# [EXERCISE BRIEF]
Your output should be the lines from the start of the data through the line containing "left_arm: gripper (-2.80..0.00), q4", exactly and nothing more.

Saved data entries:
>>>>>

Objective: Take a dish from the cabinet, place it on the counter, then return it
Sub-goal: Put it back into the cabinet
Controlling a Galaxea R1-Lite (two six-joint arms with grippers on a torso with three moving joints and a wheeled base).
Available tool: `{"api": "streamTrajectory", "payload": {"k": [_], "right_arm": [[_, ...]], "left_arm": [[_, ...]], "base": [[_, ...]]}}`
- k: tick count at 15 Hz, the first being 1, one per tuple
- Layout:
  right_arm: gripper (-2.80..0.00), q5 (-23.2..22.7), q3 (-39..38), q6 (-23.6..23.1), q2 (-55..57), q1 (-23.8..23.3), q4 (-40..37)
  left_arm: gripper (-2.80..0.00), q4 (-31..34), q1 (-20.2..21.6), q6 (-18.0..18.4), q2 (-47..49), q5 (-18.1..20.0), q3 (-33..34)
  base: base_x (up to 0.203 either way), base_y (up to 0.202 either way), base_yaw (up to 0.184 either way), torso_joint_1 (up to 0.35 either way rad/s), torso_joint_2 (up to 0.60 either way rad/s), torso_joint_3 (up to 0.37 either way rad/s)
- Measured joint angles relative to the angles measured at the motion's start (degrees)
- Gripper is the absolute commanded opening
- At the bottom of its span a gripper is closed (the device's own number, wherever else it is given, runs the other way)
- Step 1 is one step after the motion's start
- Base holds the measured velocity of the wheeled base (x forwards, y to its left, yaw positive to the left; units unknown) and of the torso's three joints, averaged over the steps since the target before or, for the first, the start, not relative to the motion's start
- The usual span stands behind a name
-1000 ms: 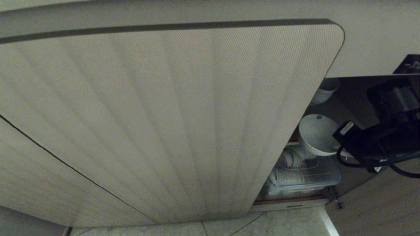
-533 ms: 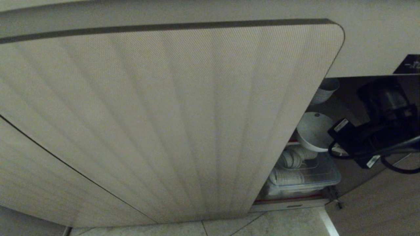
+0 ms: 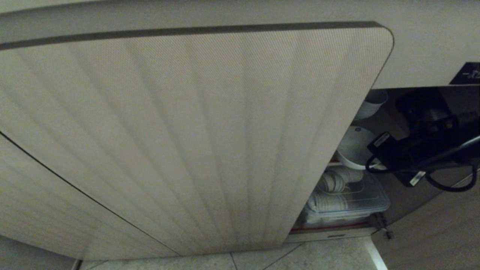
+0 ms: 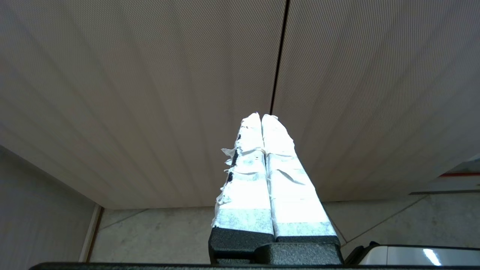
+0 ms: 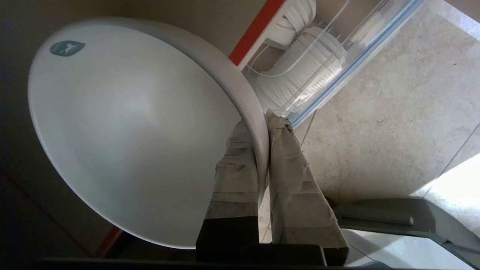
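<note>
Two taped fingers (image 5: 240,165) of the right gripper (image 5: 262,120) are seen pinched on the rim of a white dish (image 5: 123,127), one finger inside the bowl, the other outside against its wall. The dish is held on edge, tilted, with a small grey-green logo (image 5: 67,48) on the inner surface on the side far from the fingers. Just beyond the fingertips a clear plastic bin (image 5: 360,48) with a blue-tinted rim is noted, holding stacks of white plates (image 5: 300,75) in a wire rack (individual pieces cannot be counted). A red shelf edge (image 5: 255,33) runs behind the dish rim. Pale stone floor tiles (image 5: 378,123) lie on the outer side of the fingers.

In the head view the right gripper (image 3: 369,161) is recorded at the opening of the cabinet (image 3: 187,142), with the dish (image 3: 352,148) at the dark interior above the bin (image 3: 360,204). Another white bowl (image 3: 371,103) sits higher up inside. The ribbed door fills most of that view.

The left gripper (image 4: 261,117) is parked with its fingers (image 4: 247,176) pressed together, empty, pointed at the ribbed door fronts (image 4: 150,93), close to the seam between two doors.
</note>
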State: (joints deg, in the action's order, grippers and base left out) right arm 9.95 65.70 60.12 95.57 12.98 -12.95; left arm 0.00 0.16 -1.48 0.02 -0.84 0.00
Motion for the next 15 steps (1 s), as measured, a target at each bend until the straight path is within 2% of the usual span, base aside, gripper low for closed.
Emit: {"api": "streamTrajectory", "payload": {"k": [11,15], "right_arm": [[-2.80,0.2,4.5,2.1,4.1,-0.1,-0.4],[-2.80,3.1,4.8,2.5,4.8,-0.1,-0.2]], "left_arm": [[-2.80,0.0,0.0,0.0,0.0,0.0,0.0],[-2.80,0.0,0.0,0.0,0.0,0.0,0.0]], "base": [[0.000,0.000,0.000,0.000,0.00,0.000],[0.000,0.000,0.000,0.000,0.00,0.000]]}}
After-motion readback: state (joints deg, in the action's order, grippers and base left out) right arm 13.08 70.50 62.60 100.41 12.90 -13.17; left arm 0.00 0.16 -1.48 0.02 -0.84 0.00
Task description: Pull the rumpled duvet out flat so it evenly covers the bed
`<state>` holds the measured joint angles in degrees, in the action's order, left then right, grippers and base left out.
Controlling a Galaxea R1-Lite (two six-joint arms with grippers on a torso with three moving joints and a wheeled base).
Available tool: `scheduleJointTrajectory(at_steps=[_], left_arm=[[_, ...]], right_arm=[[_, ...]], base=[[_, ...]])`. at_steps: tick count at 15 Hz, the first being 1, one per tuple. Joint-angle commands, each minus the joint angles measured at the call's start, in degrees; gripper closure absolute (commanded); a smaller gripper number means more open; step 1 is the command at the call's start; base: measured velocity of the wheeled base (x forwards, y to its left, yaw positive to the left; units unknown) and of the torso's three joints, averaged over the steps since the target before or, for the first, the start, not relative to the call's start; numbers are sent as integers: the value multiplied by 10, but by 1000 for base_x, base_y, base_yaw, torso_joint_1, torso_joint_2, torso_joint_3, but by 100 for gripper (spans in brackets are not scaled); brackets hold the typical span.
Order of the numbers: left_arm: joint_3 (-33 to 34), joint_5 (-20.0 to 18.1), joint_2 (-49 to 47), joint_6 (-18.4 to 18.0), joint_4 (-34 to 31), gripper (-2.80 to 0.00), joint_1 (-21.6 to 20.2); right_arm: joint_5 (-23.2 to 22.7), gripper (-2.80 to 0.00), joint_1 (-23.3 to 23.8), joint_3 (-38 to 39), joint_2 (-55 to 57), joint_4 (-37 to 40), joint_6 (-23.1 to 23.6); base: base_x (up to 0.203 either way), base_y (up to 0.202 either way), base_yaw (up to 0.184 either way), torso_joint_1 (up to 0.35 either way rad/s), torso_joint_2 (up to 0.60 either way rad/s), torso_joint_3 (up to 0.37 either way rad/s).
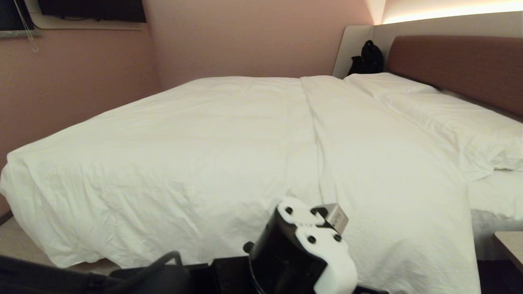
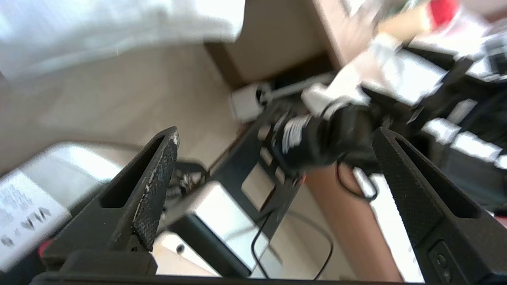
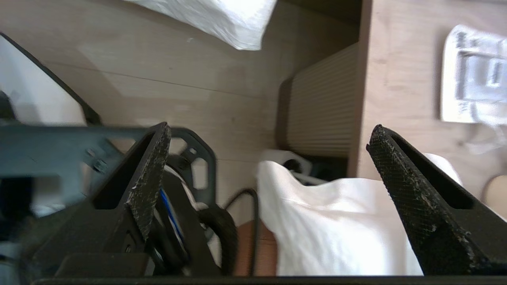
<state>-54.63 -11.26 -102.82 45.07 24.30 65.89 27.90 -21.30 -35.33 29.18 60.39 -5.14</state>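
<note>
And there's the duvet [image 1: 229,155], spread wide across the bed [image 1: 496,196], filling the middle of the head view and spilling over the near edge and the corner at nine o'clock. One long crease runs from twelve o'clock down toward six. Two pillows [image 1: 445,118] lie in a row at two to three o'clock, under the reddish-brown headboard [image 1: 461,69], and a dark bag [image 1: 367,57] sits in the far corner at one o'clock. Down at six o'clock a black-and-white arm joint [image 1: 306,249] pokes up in front of the hanging cover. Neither claw is on the cloth. The left gripper [image 2: 273,142] has its fingers [image 2: 154,190] spread far apart with nothing between them, hanging over pale floor and the robot's own frame and cables [image 2: 293,237]; the picture is blurred there. The right gripper [image 3: 269,138] is just as wide apart and empty, above wood floor, a ribbed bin [image 3: 321,111] tucked beside a wooden desk [image 3: 400,79], and a fold of white cloth [image 3: 336,229] below it.
</note>
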Motion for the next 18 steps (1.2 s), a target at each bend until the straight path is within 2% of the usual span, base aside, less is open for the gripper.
scheduleJointTrajectory(at_steps=[1,3,4,5,8,11,13,14,16,17,18], left_arm=[[-9,2,67,-18,-18,-280,-56],[-20,34,104,-64,-58,-280,-97],[-24,67,123,-90,-83,-280,-110],[-27,96,138,-112,-108,-280,-121],[-26,135,168,-130,-139,-280,-134],[-21,153,187,-131,-176,-280,-136],[-16,157,196,-131,-179,-280,-136],[-11,160,211,-131,-182,-280,-136],[-9,164,217,-132,-189,-280,-136],[-10,192,227,-138,-209,0,-136],[-10,226,238,-148,-222,0,-136]], right_arm=[[0,-280,-1,3,68,-282,-61],[0,-280,-1,5,109,-347,-66],[-2,0,-1,5,128,-361,-67],[-6,0,-1,4,142,-380,-69],[-23,0,-1,3,165,-429,-77],[-24,0,0,1,183,-433,-82],[-25,0,0,-2,191,-436,-99],[-26,0,0,-2,205,-444,-123],[-26,0,0,-2,209,-447,-127],[-26,0,0,-2,209,-447,-128],[-25,0,0,-2,209,-447,-128]], base=[[0,0,0,0,0,0],[0,0,0,0,0,0],[0,0,0,0,0,0],[0,0,0,0,0,0],[0,0,0,0,0,0],[0,0,0,0,0,0],[0,0,0,0,0,0],[0,0,0,0,0,0],[0,0,0,0,0,0],[0,0,0,0,0,0],[0,0,0,0,0,0]])
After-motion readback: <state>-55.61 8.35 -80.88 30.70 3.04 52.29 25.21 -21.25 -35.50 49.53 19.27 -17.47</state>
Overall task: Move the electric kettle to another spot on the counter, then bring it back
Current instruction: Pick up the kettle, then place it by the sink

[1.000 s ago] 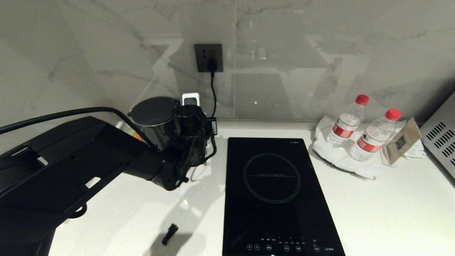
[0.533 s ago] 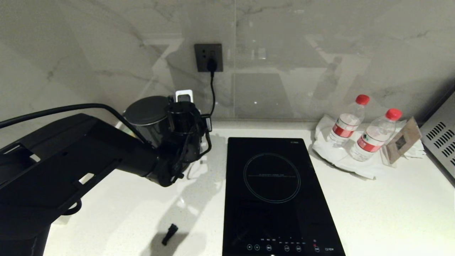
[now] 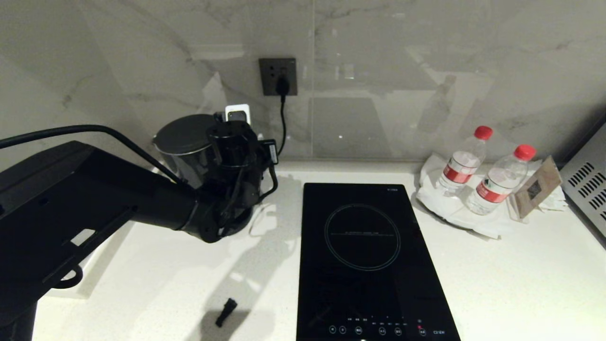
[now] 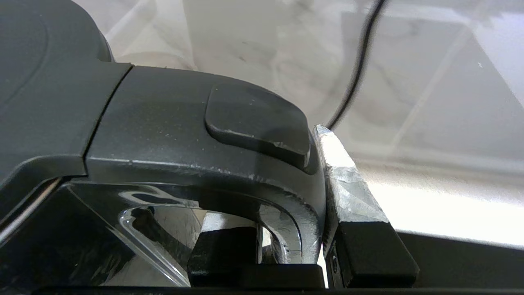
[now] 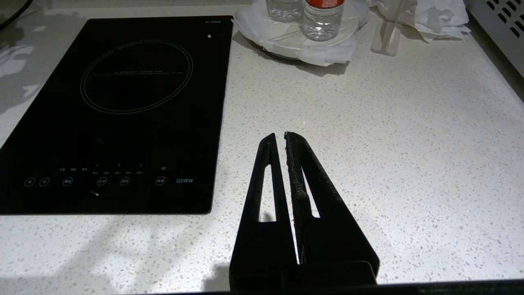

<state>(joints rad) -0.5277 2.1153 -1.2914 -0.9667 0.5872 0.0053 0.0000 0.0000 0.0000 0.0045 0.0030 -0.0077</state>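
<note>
Left end effector (image 4: 294,229) clamps electric kettle (image 3: 187,142) by marble wall (image 3: 426,71), above counter (image 3: 521,265).

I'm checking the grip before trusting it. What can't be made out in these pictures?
- Kettle bottom, head view: hidden by the left arm, so lifted or standing is unclear.
- Left end effector, wrist view: fingertips behind the handle.
- Cooktop button labels: too small.
</note>
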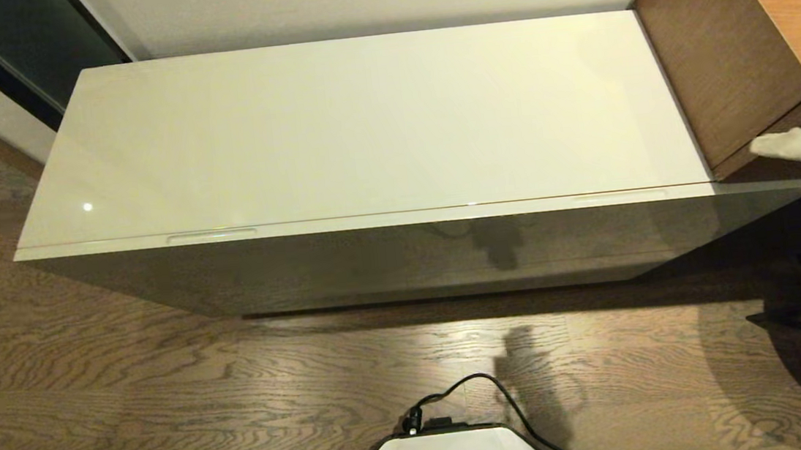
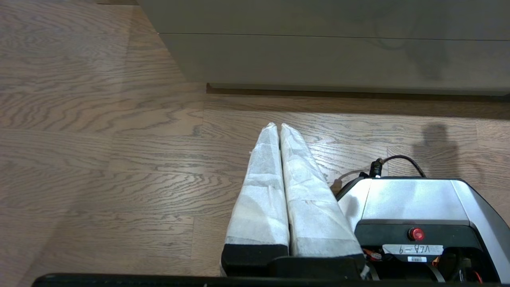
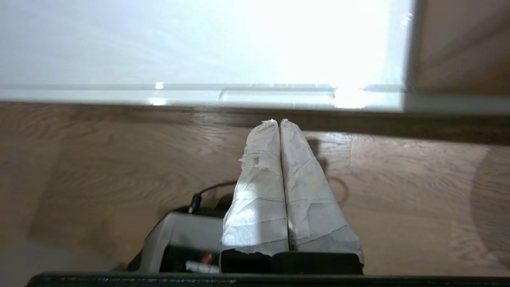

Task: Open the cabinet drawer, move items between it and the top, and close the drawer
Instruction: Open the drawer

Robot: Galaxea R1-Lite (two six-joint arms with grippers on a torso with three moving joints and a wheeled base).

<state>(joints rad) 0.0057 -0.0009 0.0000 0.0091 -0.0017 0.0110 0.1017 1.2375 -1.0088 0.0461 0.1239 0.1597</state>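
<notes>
1. While the long glossy cream-white cabinet top (image 1: 361, 122) lies flat against the wall, its very wide, shallow cream-white drawer (image 1: 400, 218) sits pushed in flush beneath the front edge.
2. Two narrow elongated notches show along that front rim, one toward the robot's left (image 1: 211, 235) and one toward its right (image 1: 618, 197).
3. Low beside the white robot base (image 2: 414, 203), the left gripper (image 2: 277, 126) hangs over the grey-brown wood-grain plank floor (image 2: 99, 159), pointing toward the cabinet's lower front, and its two white-wrapped fingers (image 2: 261, 191) are pressed together, holding nothing.
4. Out at the cabinet's right end, the right gripper (image 3: 279, 121) is raised and points at the drawer rim near the right-hand notch; its two paper-wrapped fingers (image 3: 259, 195) are likewise pressed together and empty.
5. From the head view only its white tip (image 1: 793, 144) shows, beside the taller brown wood-grain desk (image 1: 785, 19).
6. One black cable (image 1: 490, 393) curls from the base across the floor.
</notes>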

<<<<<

# [RESULT]
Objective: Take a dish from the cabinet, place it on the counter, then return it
Sub-goal: Put it back into the cabinet
Controlling a Galaxea R1-Lite (two six-joint arms with grippers on a torso with three moving joints and a wheeled base).
Available tool: `{"api": "streamTrajectory", "payload": {"k": [_], "right_arm": [[_, ...]], "left_arm": [[_, ...]], "base": [[_, ...]]}}`
- k: tick count at 15 Hz, the first being 1, one per tuple
- Layout:
  right_arm: gripper (-2.80..0.00), q5 (-23.2..22.7), q3 (-39..38), q6 (-23.6..23.1), q2 (-55..57), q1 (-23.8..23.3), q4 (-40..37)
  left_arm: gripper (-2.80..0.00), q4 (-31..34), q1 (-20.2..21.6), q6 (-18.0..18.4), q2 (-47..49), q5 (-18.1..20.0), q3 (-33..34)

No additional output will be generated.